A double-digit hike in motor rates has been predicted for next year, but will it be enough to bring profitability back to the sector?

AXA UK chief executive Paul Evans had some good news for motor insurers when he predicted that motor rates will increase by double digits next year.
 
Will this be enough to restore the sector to profitability? Even Evans was unsure. He tempered his bold statement by saying that personal injury claims could still leave insurers in the red.
 
If claims inflation is taken out of the equation, then the average driver’s premium is still 26% below what they paid in 2000, according to ABI director-general Otto Thoresen.
 
However, next year will see some unprecedented changes in how the industry tackles fraud, a massive component of claims inflation.
 
The new insurer-funded anti-fraud police body will launch in 2012, and it is hungry for some high-profile prosecutions to send out the message that insurance scams aren’t the easy option for fraudsters any more. Many fraudulent claimants see motor insurance as the path of least resistance, but could easily be scared away.
 
The question of whether or not profitability will return to motor is still up in the air, but insurers must be more hopeful than they were this time last year.
 
The cost of goodwill

Footballer Darren Bent’s victory over Allianz in the long-running credit hire dispute is a stark reminder of the power credit hire companies have over the claims process and the challenge this power poses to the entire insurance industry.
 
On the one hand, credit hire companies are great for giving the no-fault driver the VIP treatment and leaving them with a good impression of the industry. However, that goodwill soon evaporates if the insurer on the receiving end refuses to pay, leaving the no-fault driver to pick up the tab for the car hire.
 
Such claims put the insurers of at-fault drivers in a very difficult position.

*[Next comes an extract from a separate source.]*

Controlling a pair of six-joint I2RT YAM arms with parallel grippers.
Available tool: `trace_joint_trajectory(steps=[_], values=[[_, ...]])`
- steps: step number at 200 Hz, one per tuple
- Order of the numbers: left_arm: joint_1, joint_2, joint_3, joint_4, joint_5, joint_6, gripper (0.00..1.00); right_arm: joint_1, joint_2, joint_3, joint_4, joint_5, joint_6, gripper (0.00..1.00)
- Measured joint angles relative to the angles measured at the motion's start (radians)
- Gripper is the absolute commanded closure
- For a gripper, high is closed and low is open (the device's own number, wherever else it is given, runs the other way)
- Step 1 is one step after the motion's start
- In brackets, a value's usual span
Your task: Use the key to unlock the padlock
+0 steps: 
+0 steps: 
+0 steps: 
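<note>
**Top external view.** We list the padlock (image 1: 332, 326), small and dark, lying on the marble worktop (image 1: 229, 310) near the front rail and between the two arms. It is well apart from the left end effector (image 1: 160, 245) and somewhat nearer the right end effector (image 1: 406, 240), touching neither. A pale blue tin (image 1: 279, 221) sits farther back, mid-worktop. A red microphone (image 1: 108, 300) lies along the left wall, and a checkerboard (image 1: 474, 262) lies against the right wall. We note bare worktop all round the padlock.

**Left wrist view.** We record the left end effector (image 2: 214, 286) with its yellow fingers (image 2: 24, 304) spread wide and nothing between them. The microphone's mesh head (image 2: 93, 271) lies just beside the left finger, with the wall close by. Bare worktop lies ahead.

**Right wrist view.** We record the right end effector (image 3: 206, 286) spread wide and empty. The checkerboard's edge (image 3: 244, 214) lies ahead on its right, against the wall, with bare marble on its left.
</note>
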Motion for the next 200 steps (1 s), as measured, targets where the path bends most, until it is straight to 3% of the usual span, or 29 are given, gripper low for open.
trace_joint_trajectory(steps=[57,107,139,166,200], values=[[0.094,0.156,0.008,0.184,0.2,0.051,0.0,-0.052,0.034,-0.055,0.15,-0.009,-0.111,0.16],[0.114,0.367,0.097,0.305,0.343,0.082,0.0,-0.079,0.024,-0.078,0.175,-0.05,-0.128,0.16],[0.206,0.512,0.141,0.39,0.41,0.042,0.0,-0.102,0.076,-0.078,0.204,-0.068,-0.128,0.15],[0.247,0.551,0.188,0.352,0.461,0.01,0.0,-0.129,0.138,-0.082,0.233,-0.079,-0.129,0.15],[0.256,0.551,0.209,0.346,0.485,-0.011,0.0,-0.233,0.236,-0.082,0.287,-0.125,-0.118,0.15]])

It could be argued that Allianz would have been better to pay Bent his £63,000 in the first place. While the insurer knocked £7,000 off the full amount, it had to expend money and resources on the court battle, and arguably looked churlish for dragging a faultless driver through the courts. But, equally, insurers cannot afford to be soft touches on claims, and should be tough in the face of claims they feel have been unnecessarily inflated.
 
Confusion played a big part in this case. If insurers and consumers could agree on what they consider an appropriate hire rate and come up with a standard way of measuring it, such disputes could be a thing of the past.